═════ Provided data

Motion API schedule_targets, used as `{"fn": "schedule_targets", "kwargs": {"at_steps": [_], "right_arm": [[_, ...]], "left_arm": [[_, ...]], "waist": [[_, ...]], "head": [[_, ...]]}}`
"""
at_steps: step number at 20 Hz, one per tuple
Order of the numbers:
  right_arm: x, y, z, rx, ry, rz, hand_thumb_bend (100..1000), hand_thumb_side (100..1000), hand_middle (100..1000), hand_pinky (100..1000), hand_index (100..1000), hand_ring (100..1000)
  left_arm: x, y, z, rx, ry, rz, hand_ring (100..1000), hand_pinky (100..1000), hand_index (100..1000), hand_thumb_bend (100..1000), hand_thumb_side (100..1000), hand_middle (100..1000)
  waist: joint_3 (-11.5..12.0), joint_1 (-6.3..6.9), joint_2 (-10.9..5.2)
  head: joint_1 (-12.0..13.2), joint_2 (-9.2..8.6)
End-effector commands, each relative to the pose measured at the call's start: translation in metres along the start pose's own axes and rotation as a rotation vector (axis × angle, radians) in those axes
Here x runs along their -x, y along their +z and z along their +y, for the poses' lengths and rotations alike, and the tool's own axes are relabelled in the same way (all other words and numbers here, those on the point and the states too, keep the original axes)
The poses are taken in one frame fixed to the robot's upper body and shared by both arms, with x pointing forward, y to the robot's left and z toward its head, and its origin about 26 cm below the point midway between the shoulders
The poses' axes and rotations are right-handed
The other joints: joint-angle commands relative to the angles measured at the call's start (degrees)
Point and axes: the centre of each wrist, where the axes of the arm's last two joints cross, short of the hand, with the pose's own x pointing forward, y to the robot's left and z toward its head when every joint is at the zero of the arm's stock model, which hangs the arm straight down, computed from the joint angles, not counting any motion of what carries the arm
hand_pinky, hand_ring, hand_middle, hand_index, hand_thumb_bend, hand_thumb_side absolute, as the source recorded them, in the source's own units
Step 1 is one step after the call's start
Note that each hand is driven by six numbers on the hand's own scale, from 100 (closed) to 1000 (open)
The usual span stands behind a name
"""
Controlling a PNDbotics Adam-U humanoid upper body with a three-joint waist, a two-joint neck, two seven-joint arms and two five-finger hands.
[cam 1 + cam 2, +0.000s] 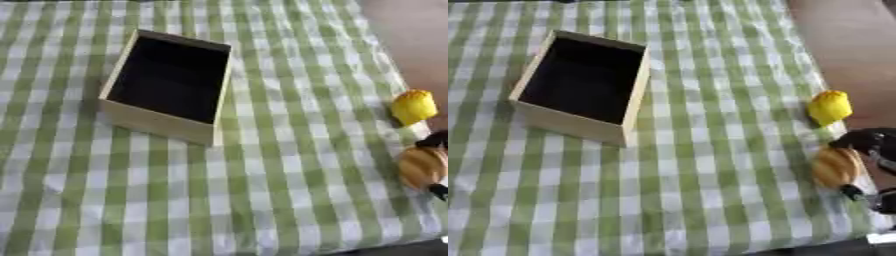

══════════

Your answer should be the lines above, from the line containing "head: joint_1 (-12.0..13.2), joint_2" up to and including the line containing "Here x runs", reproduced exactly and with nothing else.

Answer to this exercise:
  head: joint_1 (-12.0..13.2), joint_2 (-9.2..8.6)
End-effector commands, each relative to the pose measured at the call's start: translation in metres along the start pose's own axes and rotation as a rotation vector (axis × angle, radians) in those axes
Here x runs along their -x, y along their +z and z along their +y, for the poses' lengths and rotations alike, and the tool's own axes are relabelled in the same way (all other words and numbers here, those on the point and the states too, keep the original axes)

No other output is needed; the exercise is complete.